Dans le domaine de la comédie, la Essanay connaît d'abord la réussite avec des séries (« Snakesville Comedies », « Alkali Ike Comedies », « Sweedie ») avant d'engager Charlie Chaplin, ravi à la Keystone. Quand Chaplin quitte à son tour la Essanay pour la Mutual et quand Gilbert M. Anderson vend ses parts à son associé, la compagnie périclite et doit cesser ses activités en 1917.

ESTABLISHING SHOT.

Locution anglaise pour plan d'ensemble.

ÉTAIX (Pierre)

cinéaste et acteur français (Roanne 1928).

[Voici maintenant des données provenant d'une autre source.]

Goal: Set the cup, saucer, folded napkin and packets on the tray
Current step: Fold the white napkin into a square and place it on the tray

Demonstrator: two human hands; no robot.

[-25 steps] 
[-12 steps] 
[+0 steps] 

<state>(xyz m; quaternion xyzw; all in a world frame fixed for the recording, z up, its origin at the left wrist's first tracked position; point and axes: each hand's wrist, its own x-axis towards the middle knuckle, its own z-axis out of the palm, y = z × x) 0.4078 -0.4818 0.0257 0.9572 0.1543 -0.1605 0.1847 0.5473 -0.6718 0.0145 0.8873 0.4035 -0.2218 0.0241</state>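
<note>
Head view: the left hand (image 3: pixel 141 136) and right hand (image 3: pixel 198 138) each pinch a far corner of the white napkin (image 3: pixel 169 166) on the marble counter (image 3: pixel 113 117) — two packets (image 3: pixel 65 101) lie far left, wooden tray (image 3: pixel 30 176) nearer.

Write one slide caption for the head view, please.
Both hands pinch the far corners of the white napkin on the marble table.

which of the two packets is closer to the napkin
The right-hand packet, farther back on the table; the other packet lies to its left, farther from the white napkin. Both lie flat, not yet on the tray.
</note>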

Passionné d'arts graphiques, de musique, de cirque, il s'établit à Paris, où il vit de l'illustration de livres. Il rencontre Jacques Tati, qui l'engage comme graphiste et gagman pour Mon oncle (1958). Il devient clown, a ainsi l'occasion de se produire à la télévision et au cabaret, et fait de la figuration. Il se lie avec Jean-Claude Carrière et ils signent ensemble quelques publications et quelques essais cinématographiques. C'est avec lui qu'il écrit ses premiers courts métrages comiques : Rupture (1961) et Heureux Anniversaire (1962). Il réalise ensuite cinq longs métrages, dont le scénario est issu de leur collaboration. En 1963, le Soupirant étonne par un rythme très personnel et une recherche du gag inhabituelle en France, et dont les Vacances de M. Hulot (J. Tati, 1953) est un des rares précédents. Abandonnant le masque figé de son personnage du Soupirant et une sorte de burlesque pur, il tourne Yoyo (1965). Le film déconcerte dans la mesure où le comique, malgré le nombre des gags, est moins important qu'une fiction portée par le goût de son auteur pour l'univers du cirque. La réédition du film, en 1981, a mieux mis en lumière les qualités de pudeur et d'originalité dans l'alliance de l'humour et de l'émotion. Tant qu'on a la santé (1966) renoue avec le burlesque, mais développe plus complaisamment les éléments convenus de la satire sociale. C'est la tendance qui s'affirme avec le Grand Amour (1969), malgré des gags issus des accessoires de la vie quotidienne, et plus encore dans Pays de cocagne (1971), un film souvent agressif, satire des Français en vacances.

Dans les années 70, les activités de Pierre Étaix s'orientent exclusivement vers le cirque. Il crée avec sa femme Annie Fratellini l'École nationale du cirque. Ils apparaissent tous deux dans les Clowns de Fellini. Dans les années 80, Pierre Étaix publie plusieurs albums de dessins d'humour et revient à l'audiovisuel avec un film qui est l'adaptation de sa pièce de théâtre : l'Âge de Monsieur est avancé (1987), sur le thème du paradoxe de l'auteur face à ses créatures, et en forme d'hommage à Guitry. En 1989 il réalise J'écris dans l'espace, premier film non documentaire exploité à la Géode en format Omnimax.